- **Instructions for the task**
Find the line with "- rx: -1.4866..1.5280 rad" in the entries below. Repeat it, every following line, and the line with "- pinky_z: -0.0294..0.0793", exactly and with nothing added.

(Items from a dataset)
=== Begin Enclosure ===

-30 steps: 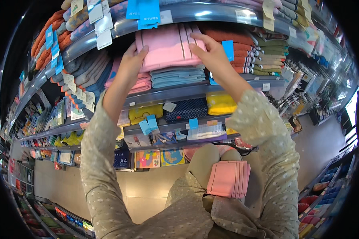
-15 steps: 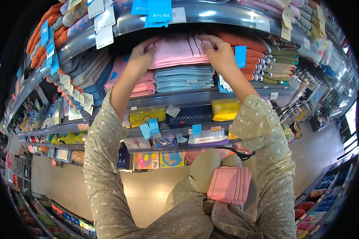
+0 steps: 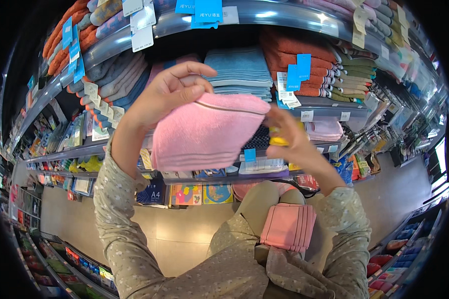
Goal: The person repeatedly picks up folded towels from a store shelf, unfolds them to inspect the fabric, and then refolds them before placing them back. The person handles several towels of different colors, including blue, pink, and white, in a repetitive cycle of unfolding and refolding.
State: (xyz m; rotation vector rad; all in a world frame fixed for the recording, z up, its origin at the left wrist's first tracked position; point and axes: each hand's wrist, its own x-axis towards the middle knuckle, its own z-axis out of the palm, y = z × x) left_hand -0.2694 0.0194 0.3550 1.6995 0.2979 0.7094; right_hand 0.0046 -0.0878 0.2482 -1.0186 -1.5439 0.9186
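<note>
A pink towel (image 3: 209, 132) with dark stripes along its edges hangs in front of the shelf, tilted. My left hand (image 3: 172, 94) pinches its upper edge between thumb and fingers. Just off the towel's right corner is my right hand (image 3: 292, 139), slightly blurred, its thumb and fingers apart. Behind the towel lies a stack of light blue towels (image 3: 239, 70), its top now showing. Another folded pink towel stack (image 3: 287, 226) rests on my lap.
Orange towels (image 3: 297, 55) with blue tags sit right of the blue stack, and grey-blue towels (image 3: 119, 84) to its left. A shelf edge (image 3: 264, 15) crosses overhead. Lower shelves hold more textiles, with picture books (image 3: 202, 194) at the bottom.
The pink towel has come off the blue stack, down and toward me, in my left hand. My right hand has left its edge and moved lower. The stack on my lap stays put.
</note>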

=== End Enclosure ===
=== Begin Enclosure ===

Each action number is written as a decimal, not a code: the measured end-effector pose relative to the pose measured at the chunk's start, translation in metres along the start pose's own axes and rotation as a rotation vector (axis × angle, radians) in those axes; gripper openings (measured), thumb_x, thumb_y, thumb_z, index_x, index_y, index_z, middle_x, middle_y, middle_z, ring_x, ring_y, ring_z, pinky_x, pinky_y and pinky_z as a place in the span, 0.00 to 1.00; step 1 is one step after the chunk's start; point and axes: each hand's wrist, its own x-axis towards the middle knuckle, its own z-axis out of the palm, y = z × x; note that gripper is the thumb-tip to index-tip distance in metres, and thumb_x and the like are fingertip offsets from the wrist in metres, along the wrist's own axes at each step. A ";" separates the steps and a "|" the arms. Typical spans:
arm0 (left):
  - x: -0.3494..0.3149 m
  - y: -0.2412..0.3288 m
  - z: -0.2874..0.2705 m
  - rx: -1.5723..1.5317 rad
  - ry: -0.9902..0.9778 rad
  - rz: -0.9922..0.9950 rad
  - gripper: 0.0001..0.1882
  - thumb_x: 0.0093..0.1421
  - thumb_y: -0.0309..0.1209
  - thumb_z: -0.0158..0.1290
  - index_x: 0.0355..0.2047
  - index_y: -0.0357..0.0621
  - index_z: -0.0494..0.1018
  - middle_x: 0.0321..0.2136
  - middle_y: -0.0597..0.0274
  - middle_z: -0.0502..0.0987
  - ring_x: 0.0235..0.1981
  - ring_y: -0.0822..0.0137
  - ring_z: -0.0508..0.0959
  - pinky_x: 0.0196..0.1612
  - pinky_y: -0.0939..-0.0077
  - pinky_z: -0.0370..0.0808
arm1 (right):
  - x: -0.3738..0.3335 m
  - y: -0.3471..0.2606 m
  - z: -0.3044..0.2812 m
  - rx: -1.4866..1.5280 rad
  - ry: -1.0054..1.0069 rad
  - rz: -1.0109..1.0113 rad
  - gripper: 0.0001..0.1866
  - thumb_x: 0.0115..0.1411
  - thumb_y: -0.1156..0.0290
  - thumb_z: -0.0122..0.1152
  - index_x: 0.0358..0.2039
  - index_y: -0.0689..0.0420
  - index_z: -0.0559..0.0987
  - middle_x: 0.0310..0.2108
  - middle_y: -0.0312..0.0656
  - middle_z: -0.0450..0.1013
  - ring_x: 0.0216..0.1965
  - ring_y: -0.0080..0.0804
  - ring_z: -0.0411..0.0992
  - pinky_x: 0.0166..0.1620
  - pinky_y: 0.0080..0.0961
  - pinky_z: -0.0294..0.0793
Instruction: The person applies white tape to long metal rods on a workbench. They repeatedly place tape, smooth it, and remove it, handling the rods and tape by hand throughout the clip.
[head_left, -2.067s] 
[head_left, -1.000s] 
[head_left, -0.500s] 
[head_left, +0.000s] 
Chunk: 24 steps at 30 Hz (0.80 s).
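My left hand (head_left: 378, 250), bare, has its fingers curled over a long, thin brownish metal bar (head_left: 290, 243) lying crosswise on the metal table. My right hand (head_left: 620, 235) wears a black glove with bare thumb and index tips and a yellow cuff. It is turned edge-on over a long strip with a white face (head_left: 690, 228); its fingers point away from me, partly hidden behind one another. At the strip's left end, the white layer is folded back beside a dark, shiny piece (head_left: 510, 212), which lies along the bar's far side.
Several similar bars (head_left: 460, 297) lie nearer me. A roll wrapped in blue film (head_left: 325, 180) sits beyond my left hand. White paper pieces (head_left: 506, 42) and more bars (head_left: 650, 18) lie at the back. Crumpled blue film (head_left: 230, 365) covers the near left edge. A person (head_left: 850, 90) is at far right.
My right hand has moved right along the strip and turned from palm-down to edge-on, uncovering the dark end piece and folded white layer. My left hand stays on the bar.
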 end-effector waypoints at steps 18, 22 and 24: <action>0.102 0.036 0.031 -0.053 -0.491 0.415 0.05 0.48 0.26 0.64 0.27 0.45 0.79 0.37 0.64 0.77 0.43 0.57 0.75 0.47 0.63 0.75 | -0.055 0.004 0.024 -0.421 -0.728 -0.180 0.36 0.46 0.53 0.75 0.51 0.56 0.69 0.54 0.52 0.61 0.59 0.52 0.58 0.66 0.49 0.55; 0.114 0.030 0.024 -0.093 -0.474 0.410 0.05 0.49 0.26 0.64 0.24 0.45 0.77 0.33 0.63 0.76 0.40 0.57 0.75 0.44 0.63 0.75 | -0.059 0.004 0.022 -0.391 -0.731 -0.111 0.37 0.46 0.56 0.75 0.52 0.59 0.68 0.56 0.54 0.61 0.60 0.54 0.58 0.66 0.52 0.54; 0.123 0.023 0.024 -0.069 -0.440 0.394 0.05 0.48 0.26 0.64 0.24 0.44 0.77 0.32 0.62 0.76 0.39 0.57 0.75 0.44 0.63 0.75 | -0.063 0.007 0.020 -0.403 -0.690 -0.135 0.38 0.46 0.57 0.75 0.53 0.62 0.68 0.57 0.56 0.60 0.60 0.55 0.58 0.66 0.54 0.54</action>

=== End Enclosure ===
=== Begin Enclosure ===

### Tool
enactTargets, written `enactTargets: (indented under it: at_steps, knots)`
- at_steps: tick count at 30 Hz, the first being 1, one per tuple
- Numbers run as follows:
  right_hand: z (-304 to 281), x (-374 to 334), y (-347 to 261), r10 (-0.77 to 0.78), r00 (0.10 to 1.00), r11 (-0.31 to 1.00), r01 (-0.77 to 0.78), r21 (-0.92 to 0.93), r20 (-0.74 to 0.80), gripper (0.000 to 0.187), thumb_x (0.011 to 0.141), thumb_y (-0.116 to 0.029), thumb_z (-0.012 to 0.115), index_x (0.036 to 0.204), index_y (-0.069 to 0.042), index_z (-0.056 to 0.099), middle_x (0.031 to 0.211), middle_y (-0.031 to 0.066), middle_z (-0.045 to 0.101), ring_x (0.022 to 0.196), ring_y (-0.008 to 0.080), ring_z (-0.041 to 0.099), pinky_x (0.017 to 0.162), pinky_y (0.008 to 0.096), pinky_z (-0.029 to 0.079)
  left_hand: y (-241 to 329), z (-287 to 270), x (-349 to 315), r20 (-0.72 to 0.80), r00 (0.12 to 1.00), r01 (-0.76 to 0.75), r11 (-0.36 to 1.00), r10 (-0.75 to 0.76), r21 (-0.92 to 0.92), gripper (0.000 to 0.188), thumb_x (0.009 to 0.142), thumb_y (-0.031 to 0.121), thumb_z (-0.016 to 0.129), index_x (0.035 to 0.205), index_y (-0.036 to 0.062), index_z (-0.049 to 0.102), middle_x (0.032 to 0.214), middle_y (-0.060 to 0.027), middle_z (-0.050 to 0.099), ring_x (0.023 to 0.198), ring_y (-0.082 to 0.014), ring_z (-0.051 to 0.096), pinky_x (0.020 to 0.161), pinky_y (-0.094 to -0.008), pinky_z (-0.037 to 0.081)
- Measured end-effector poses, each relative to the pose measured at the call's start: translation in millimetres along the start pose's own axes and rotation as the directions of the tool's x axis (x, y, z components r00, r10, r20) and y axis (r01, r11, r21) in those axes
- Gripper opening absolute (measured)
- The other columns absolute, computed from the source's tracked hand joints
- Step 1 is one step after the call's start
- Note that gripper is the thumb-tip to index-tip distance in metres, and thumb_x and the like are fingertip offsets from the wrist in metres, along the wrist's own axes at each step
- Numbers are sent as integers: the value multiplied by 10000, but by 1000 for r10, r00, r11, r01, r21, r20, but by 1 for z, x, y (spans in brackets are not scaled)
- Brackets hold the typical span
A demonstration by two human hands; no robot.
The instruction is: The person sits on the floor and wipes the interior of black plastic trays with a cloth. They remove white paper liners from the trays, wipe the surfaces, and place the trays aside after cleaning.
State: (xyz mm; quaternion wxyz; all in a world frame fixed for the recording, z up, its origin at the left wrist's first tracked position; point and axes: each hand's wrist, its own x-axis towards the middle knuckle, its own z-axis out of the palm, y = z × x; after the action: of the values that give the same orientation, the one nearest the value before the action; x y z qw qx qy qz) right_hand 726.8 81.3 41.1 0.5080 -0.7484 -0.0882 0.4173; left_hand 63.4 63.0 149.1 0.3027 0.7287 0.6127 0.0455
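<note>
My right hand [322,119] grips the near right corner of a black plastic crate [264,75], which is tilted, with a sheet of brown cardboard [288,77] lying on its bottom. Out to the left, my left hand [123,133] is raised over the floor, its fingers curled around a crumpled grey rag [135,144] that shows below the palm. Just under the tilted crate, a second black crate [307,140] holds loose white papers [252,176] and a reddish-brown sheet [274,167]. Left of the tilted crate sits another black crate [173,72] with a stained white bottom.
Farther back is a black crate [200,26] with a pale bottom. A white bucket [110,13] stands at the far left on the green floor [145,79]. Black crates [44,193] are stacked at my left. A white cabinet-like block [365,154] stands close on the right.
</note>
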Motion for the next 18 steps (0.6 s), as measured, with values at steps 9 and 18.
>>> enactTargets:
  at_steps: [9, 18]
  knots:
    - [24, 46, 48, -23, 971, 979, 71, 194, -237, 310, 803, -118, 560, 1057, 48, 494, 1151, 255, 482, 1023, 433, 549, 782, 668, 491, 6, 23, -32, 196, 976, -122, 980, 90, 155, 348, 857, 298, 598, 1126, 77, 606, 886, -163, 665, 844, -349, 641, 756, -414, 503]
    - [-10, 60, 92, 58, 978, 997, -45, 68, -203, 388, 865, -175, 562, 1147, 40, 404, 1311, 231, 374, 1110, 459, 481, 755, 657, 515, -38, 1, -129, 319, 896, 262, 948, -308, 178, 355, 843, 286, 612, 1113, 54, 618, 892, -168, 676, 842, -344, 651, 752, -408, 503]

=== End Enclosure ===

- **Answer to this exercise**
  - rx: -1.4866..1.5280 rad
  - ry: -1.0054..1.0069 rad
  - rz: -1.0109..1.0113 rad
  - gripper: 0.0001..0.1866
  - thumb_x: 0.0115..0.1411
  - thumb_y: -0.1156..0.0290
  - thumb_z: -0.0122..0.1152
  - index_x: 0.0358..0.2039
  - index_y: -0.0689..0.0420
  - index_z: -0.0559..0.0987
  - middle_x: 0.0310..0.2108
  - middle_y: -0.0312..0.0656
  - middle_z: -0.0450..0.1013
  - ring_x: 0.0216..0.1965
  - ring_y: -0.0080..0.0804
  - ring_z: -0.0411..0.0992
  - pinky_x: 0.0166..0.1620
  - pinky_y: 0.0080..0.0961
  - pinky_z: -0.0294..0.0793

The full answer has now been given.